What you will do: Print out the full material below, exact in every line, with no images included.

[Start of Attachment]

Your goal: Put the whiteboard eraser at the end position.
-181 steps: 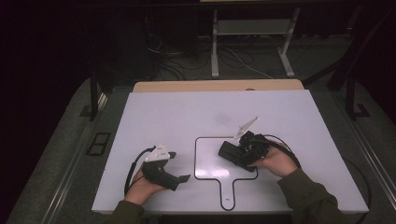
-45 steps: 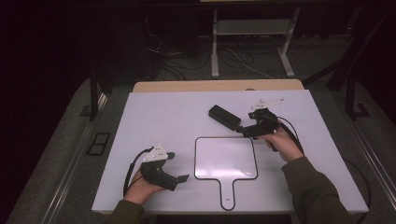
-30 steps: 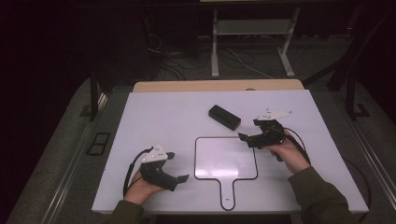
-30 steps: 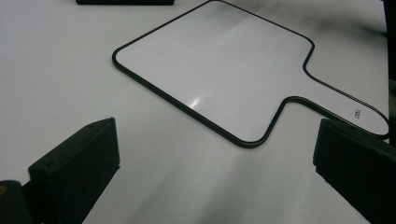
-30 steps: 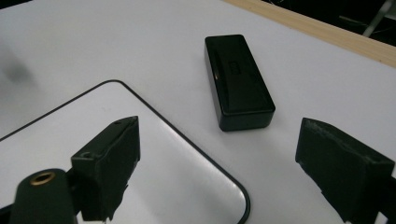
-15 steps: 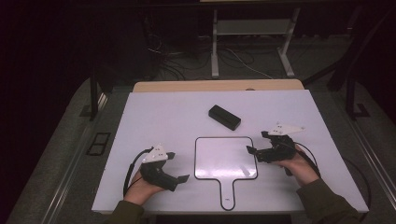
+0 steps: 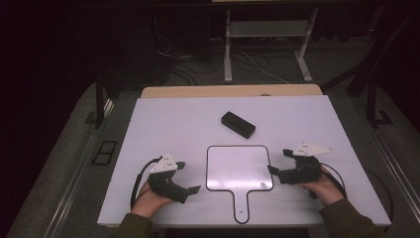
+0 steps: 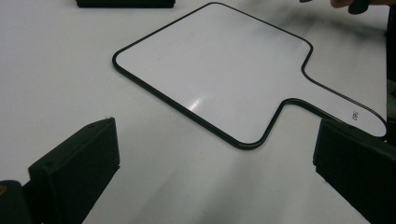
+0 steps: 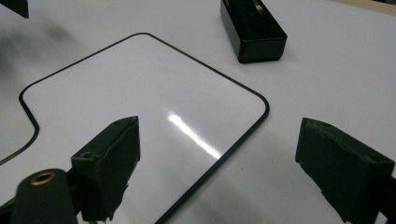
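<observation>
Large white table [image 7: 163, 124], seen from above, bearing everything else. Near its front centre: a flat white board [image 7: 238, 167] with a thin black edge and a short handle pointing toward the person. Lies flat, square part away from the person, handle end with a small hole near the table's front edge.

Behind the board and apart from it, slightly right of centre: a black rectangular block [image 7: 238, 124], lying flat at an angle to the table edge. Top of the right gripper view has the same block [image 9: 252, 28], beyond the board's corner.

Left gripper [image 7: 187, 177] held in the left hand [image 7: 148, 198], resting left of the board, jaws set wide apart, nothing between them. Right gripper [image 7: 278, 162] held in the right hand [image 7: 322, 187], just beside the board's right edge, jaws likewise spread wide and empty, one jaw over the board surface.
</observation>
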Demonstrator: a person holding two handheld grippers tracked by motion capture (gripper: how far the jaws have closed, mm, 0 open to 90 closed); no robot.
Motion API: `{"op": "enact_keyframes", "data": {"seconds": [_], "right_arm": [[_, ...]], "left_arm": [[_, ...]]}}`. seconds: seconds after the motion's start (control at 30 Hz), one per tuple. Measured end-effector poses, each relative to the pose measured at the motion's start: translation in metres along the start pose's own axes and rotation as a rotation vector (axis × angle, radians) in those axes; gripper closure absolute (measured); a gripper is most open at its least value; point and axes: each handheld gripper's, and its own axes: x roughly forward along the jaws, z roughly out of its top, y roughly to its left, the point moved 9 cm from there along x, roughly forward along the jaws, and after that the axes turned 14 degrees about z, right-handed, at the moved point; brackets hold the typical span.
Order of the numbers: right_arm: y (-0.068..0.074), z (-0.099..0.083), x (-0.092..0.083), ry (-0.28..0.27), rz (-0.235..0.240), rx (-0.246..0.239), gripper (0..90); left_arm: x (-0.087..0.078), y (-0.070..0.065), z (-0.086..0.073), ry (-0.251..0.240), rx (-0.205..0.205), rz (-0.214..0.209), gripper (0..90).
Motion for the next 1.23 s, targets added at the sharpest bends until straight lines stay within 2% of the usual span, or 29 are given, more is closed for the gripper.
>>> {"op": "enact_keyframes", "data": {"seconds": [0.2, 0.43, 0.6, 0.8, 1.23], "right_arm": [[0.004, -0.009, -0.010, -0.021, 0.004, 0.010, 12.5], [0.012, -0.026, -0.018, -0.001, 0.014, 0.010, 12.5], [0.012, -0.031, -0.027, -0.019, 0.011, 0.023, 12.5], [0.006, -0.038, -0.035, -0.012, -0.002, 0.033, 12.4], [0.006, -0.040, -0.034, 0.003, -0.001, 0.023, 12.5]], "left_arm": [[0.000, 0.000, 0.000, 0.000, 0.004, -0.001, 0.0], [-0.001, 0.000, 0.000, -0.003, 0.005, 0.000, 0.0], [-0.001, 0.001, 0.000, -0.002, 0.004, 0.002, 0.0], [-0.003, 0.002, 0.000, -0.004, 0.004, 0.009, 0.0], [-0.001, 0.002, -0.001, 0.003, 0.006, 0.010, 0.0]]}}
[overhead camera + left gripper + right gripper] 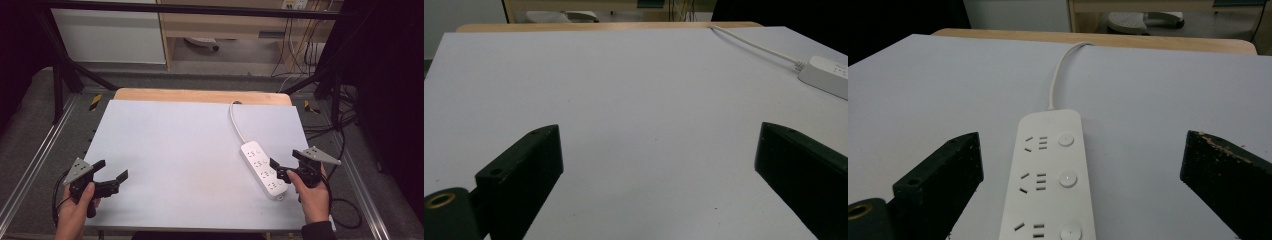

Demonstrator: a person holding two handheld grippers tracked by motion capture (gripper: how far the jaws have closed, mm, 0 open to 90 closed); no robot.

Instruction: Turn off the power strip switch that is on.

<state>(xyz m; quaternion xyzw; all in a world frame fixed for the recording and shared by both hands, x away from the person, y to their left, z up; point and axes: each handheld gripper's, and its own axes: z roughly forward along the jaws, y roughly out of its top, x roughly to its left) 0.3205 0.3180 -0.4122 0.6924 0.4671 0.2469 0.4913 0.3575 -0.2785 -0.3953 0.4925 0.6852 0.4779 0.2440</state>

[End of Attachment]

Response area:
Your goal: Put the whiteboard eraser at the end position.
-181 steps: 
-45 steps: 
-30 steps: 
-30 steps: 
-30 steps: 
-15 steps: 
+0 steps: 
+0 steps: 
+0 steps: 
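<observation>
Large white table [image 7: 163, 124], seen from above, bearing everything else. Near its front centre: a flat white board [image 7: 238, 167] with a thin black edge and a short handle pointing toward the person. Lies flat, square part away from the person, handle end with a small hole near the table's front edge.

Behind the board and apart from it, slightly right of centre: a black rectangular block [image 7: 238, 124], lying flat at an angle to the table edge. Top of the right gripper view has the same block [image 9: 252, 28], beyond the board's corner.

Left gripper [image 7: 187, 177] held in the left hand [image 7: 148, 198], resting left of the board, jaws set wide apart, nothing between them. Right gripper [image 7: 278, 162] held in the right hand [image 7: 322, 187], just beside the board's right edge, jaws likewise spread wide and empty, one jaw over the board surface.
</observation>
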Demonstrator: a person holding two handheld grippers tracked by motion capture (gripper: how far the jaws have closed, mm, 0 open to 90 closed); no robot.
Motion API: `{"op": "enact_keyframes", "data": {"seconds": [_], "right_arm": [[_, ...]], "left_arm": [[_, ...]]}}`. seconds: seconds after the motion's start (control at 30 Hz), one per tuple. Measured end-effector poses, each relative to the pose measured at the motion's start: translation in metres along the start pose's own axes and rotation as a rotation vector (axis × angle, radians) in those axes; gripper closure absolute (measured); a gripper is most open at its least value; point and axes: each handheld gripper's, and its own axes: x roughly forward along the jaws, z roughly out of its top, y roughly to its left, the point moved 9 cm from there along x, roughly forward along the jaws, and after that the axes turned 14 degrees about z, right-handed, at the moved point; brackets hold the typical span.
Order of the numbers: right_arm: y (-0.068..0.074), z (-0.099..0.083), x (-0.092..0.083), ry (-0.28..0.27), rz (-0.235..0.240), rx (-0.246..0.239), gripper (0..90); left_arm: x (-0.087..0.078), y (-0.070..0.065), z (-0.086..0.073), ry (-0.251..0.240), rx (-0.205..0.205), rz (-0.214..0.209), gripper (0..90).
Motion for the next 1.23 s, targets added at the sharpest bends until straight lines stay within 2% of the usual span, or 29 are given, more is closed for the gripper.
>>> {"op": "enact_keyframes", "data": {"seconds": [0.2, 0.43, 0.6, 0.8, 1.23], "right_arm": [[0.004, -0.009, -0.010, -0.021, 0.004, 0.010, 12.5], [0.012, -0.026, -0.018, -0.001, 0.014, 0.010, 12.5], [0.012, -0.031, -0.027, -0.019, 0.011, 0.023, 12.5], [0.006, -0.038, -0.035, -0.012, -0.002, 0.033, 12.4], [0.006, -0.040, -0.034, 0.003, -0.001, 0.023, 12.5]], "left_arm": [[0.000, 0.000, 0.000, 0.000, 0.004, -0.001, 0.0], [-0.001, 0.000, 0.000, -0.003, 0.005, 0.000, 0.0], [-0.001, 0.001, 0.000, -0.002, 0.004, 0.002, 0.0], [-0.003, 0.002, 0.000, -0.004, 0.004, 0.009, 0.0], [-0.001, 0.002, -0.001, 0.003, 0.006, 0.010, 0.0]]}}
[overhead camera + left gripper + right gripper] 

Demonstrator: a person holding two handheld grippers tracked by motion capture (gripper: how far the jaws have closed, mm, 0 open to 90 closed); no robot.

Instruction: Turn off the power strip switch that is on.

<state>(xyz m; quaternion xyzw; all in a world frame fixed for the recording and shared by both hands, x away from the person, y to their left, z up; point and axes: each handheld gripper's, and its own axes: z roughly forward along the jaws, y roughly out of its top, x roughly to its left) 0.3205 0.3180 -0.4122 0.6924 0.4671 0.2469 0.4913 0.3575 -0.2785 -0.3953 0.4925 0.6852 0.4779 0.2440</state>

There is nothing more to this answer.